Les deux propriétés essentielles du mariage chrétien : l’unité et l’indissolubilité sont proclamées par les premiers synodes nestoriens. Dans sa troisième encyclique synodale, le catholicos Mar Aba Ier (544) condamne la bigamie et la polyandrie, indique les empêchements provenant de la consanguinité, et proscrit le mariage des chrétiens avec les païens. Chabot, op. cit., p. 336. Le synode du catholicos Mar Jesuyahh Ier (585) renouvelle les mêmes prescriptions, défend, en plus, les mariages mixtes avec les hérétiques, et parle de la seule cause de divorce alors reconnue par l’Église nestorienne, à savoir l’adultère ; et encore, il n’est pas dit expressément que la partie innocente peut contracter un nouveau mariage : « Un homme ne peut canoniquement renvoyer sa femme légitime, si ce n’est en pas d’adultère, ni s’unir à une autre, soit comme un impudique privé d’intelligence, à cause de la beauté extérieure et périssable, soit comme un avare insatiable pour posséder de l’argent. » Chabot, op. cit., p. 410 : cf. p. 116, 418. Le canon 20 du même synode dit expressément que la stérilité de la femme n’est pas une cause de divorce. Ibid., p. 448, 449.
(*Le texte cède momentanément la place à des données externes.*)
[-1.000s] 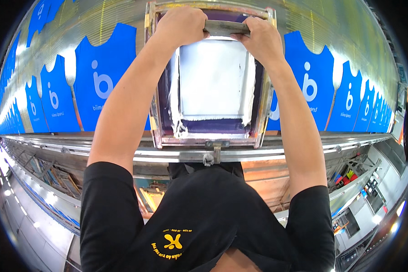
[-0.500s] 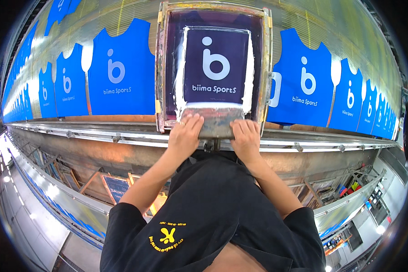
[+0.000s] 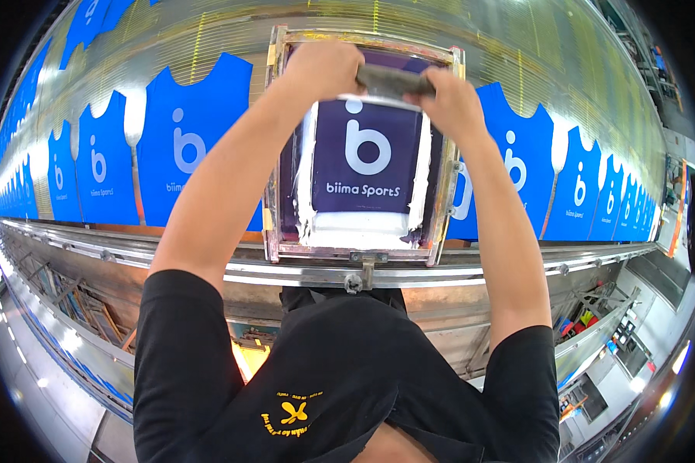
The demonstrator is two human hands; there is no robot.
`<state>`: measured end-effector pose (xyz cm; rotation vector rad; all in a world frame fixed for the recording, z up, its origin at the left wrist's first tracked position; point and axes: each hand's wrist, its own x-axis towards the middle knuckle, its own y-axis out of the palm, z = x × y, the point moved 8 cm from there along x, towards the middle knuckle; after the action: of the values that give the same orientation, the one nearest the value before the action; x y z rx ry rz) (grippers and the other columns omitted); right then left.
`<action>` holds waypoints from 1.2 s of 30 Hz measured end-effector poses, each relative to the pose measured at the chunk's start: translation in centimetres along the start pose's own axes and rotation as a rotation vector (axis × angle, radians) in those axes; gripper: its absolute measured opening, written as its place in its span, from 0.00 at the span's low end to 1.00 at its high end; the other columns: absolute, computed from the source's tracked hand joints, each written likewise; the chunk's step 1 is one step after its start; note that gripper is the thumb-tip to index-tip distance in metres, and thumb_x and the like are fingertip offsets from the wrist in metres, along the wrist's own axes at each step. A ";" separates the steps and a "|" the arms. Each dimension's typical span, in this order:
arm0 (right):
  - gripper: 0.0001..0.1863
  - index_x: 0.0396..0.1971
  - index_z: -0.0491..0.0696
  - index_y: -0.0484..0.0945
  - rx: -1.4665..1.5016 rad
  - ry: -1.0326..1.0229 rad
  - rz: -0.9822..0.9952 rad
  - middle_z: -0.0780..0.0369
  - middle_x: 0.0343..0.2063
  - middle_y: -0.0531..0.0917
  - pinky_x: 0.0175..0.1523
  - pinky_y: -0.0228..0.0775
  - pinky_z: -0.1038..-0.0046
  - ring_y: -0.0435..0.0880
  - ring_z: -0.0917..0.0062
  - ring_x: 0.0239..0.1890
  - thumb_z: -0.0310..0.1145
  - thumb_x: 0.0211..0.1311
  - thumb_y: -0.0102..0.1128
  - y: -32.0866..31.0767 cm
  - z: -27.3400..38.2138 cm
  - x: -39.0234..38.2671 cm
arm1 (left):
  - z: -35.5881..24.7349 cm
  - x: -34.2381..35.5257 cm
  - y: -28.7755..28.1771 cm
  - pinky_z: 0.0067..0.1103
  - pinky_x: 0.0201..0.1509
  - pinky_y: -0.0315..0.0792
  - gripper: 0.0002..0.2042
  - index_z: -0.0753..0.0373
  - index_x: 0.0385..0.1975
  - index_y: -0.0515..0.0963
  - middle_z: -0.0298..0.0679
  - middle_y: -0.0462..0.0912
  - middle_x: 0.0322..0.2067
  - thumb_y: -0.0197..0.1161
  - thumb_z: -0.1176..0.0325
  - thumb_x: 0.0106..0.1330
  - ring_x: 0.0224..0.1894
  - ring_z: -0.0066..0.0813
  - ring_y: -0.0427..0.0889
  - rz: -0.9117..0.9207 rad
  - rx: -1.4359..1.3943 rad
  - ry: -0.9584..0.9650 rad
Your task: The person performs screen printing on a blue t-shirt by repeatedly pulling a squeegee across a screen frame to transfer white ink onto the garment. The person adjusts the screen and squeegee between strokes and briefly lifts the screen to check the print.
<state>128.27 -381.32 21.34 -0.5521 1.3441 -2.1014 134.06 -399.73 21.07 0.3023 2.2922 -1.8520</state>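
A squeegee (image 3: 396, 81) lies across the far end of a framed printing screen (image 3: 273, 224), gripped at both ends. Wrapped round its left end is my left hand (image 3: 324, 68); round its right end, my right hand (image 3: 449, 99). Both hands are somewhat blurred, and the blade's lower edge is partly hidden. The dark purple mesh (image 3: 398, 123) shows a pale rounded logo with lettering below it. White ink (image 3: 363, 224) is pooled along the near end of the mesh and streaked down both sides.
Blue cut shirt panels (image 3: 100, 158) with pale prints lie in a row to the left. More blue panels (image 3: 575, 197) continue to the right, one partly under the frame's edge. A metal rail (image 3: 286, 272) runs along the table's near edge, with a clamp (image 3: 353, 282) below the screen.
Both hands have moved the squeegee from the near end of the screen to its far end, arms now stretched forward. White ink left at the near end is now exposed.
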 end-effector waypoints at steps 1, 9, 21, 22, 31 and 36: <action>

Cependant, cette sévérité de l’Église nestorienne à l’égard du divorce ne dura pas longtemps. Ses casuistes ajoutèrent successivement à l’adultère plusieurs autres causes de dissolution. Déjà au viii°-ix° siècle, le catholicos Timothée Ier (778-823) signale : 1° la fornication de l’âme, c’est-à-dire le crime d’apostasie et de magie ; 2° l’entrée des deux conjoints dans la vie religieuse (ce qui ne donne pas lieu à un divorce proprement dit) ; 3° l’abandon de la femme par le mari, qui, sommé de reprendre son épouse, refuse absolument : la femme abandonnée est libre de se remarier ; 4° une absence de trois ans sans nouvelles ; 5° une grave maladie antérieure à la consommation du mariage et cachée sciemment au moment de la ratification du mariage (= cas de dissolution du mariage simpliciter ratum). Cf. J. Labourt. De Timotheo I Nestorianorum patriarcha (778-823), Paris. 1904, p. 61. 63, 64, 65-70. Au xiv° siècle, le nombre des causes de divorce s’accroît encore dans la Collection des canons d’Ebed Jesu. On y trouve comme causes nouvelles : 1° l’homicide : 2° le cas de querelles domestiques continuelles, après dix ans, et s’il n’y a pas d’enfants ; 3° le cas de captivité de l’un des conjoints : chacun des deux peut se remarier, même sans attendre trois ans ; 4° le mariage simplement ratum peut être rompu, après dix ans d’attente. Maï. op. cit. t. x a, p. 46-52. La discipline nestorienne maintient cependant le principe que le conjoint qui a donné occasion au divorce par sa faute ne peut se remarier.

II. Chez les monophysites

Plus que l’Église nestorienne, les diverses Églises monophysites ont subi l’influence de la théologie byzantine, et même celle de la théologie catholique latine, à partir des croisades. Elles ont accepté le septénaire sacramentel, mais leurs théologiens ont parfois erré dans l’énumération. L’Arménien Vardan, au xii° siècle, signale le mariage comme le cinquième sacrement. Bien avant lui, Jean d’Ozni, au début du vii° siècle, avait insisté sur le caractère religieux du mariage, et l’avait appelé un sacrement : Magnum nobilis connubii mysterium.